本実証実験では、産官学連携によるデータの有効活用と効果検証を進めるため、可視化システム「AREA RAIN」を活用した連携事業となります。
●背景と課題意識
近年、全国的に水害の頻発化・激甚化が進む中、いの町では「仁淀川流域治水プロジェクト」に基づき、「安全に逃げる」ための対策を積極的に推進しており、町内に多数の浸水センサを設置、住民に情報公開しています。

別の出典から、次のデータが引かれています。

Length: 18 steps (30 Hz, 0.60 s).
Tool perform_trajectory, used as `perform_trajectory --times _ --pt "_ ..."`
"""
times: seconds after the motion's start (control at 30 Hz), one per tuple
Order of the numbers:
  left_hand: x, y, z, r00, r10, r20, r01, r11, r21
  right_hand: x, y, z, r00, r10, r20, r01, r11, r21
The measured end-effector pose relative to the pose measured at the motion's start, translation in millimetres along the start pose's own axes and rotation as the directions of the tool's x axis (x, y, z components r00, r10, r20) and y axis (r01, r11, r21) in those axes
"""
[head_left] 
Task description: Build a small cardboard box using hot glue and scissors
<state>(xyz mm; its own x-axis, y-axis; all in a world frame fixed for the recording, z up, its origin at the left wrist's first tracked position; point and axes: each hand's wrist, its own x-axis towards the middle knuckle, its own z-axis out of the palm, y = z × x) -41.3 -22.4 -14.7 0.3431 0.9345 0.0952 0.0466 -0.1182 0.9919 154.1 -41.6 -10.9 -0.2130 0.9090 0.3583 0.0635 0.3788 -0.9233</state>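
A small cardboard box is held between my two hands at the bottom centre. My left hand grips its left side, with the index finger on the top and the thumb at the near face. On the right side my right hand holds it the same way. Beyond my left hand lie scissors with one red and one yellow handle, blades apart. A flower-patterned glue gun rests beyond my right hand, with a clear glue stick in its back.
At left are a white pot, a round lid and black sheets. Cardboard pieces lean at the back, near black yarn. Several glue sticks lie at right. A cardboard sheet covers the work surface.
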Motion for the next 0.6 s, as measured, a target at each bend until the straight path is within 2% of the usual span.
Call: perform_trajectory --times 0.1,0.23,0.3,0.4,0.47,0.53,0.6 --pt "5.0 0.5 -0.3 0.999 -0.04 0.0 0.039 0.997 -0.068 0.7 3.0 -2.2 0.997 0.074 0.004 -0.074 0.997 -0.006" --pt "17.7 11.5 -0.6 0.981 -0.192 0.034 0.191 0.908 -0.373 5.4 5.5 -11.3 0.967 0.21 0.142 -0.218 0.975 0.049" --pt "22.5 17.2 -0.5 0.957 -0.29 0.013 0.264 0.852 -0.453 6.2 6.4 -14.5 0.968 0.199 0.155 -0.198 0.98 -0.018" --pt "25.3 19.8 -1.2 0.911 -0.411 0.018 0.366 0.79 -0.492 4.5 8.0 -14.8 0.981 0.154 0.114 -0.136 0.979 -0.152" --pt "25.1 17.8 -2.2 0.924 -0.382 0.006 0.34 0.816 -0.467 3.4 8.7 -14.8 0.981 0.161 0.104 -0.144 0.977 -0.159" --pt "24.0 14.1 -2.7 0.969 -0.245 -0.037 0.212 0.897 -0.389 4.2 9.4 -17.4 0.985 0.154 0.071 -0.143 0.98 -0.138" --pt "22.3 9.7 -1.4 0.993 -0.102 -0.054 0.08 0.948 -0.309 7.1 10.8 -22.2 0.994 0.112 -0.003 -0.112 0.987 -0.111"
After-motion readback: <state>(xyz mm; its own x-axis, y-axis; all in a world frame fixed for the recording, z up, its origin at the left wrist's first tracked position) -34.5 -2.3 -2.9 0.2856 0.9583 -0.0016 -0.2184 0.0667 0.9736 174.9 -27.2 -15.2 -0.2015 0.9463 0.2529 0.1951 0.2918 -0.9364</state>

しかし、浸水センサは浸水検知後に反応するため、避難誘導や交通規制などの初動対応に課題があり、客観的根拠で浸水予測を可能とすることが求められていました。
●実証実験の概要
1. 浸水センサの設置と運用
石垣が納入した雨水排水ポンプ「フラッドバスター」の周辺に浸水センサを設置し、排水効果を可視化。
2. 「AREA RAIN」の活用
東京電機大学が開発した高精度降雨情報システム(250mメッシュ)を活用し、データを蓄積することで浸水予測の精度向上を図る。
3. 可視化システムの開発
センサ情報と降雨データを統合し、住民や行政が直感的に状況を把握できるインターフェースを構築。
4. 防災活動の効率化
可視化システムを活用し、避難情報の精度向上、交通誘導の迅速化、地域特性に応じた対応策の検証。
●「AREA RAIN」の技術的特徴
「AREA RAIN」は、東京電機大学が研究開発を進めるシステムであり、自治体との連携による社会実装を目指しています。
1. 250mメッシュの高解像度降雨データにより、局地的な雨の強さや分布をリアルタイムで把握。
2. タイムスライダー機能で、過去・現在・予測の雨量変化を時系列で確認可能。
3. 雨量と浸水発生の状況、浸水発生確率の予測をグラフで表示し、リスクの高まりを直感的に把握。
4. 地図連携による視覚的インターフェースにより、行政職員や住民が即座に状況を把握し、迅速な判断が可能。
「AREA RAIN」画面サンプル
●覚書締結式概要
名称 | : | ワンコイン浸水センサ及びAREA RAIN 活用に関する産官学連携覚書締結式 |
日時 | : | 2025 年8 月26 日(火)10:00~11:00 |
場所 | : | いの町役場 本庁舎2 階 205 会議室 |
締結者 | : |
いの町、学校法人東京電機大学、株式会社石垣 |
出席者 | : |
いの町 副町長 濵田 文晴 様 |
締結式の様子(左から浅原、濵田様、齋藤様、小林様)
●今後の展望
本研究は1年間の期間を予定しており、成果をもとに全国の自治体への展開も視野に入れています。特に、低コストかつ高精度な浸水検知・予測技術の確立により、地域防災力の向上と住民の安全確保に貢献することを目指します。
また、実証実験の結果は、今後の製品開発やサービス提供にも活用し、持続可能な防災インフラの構築と地域社会の貢献に寄与してまいります。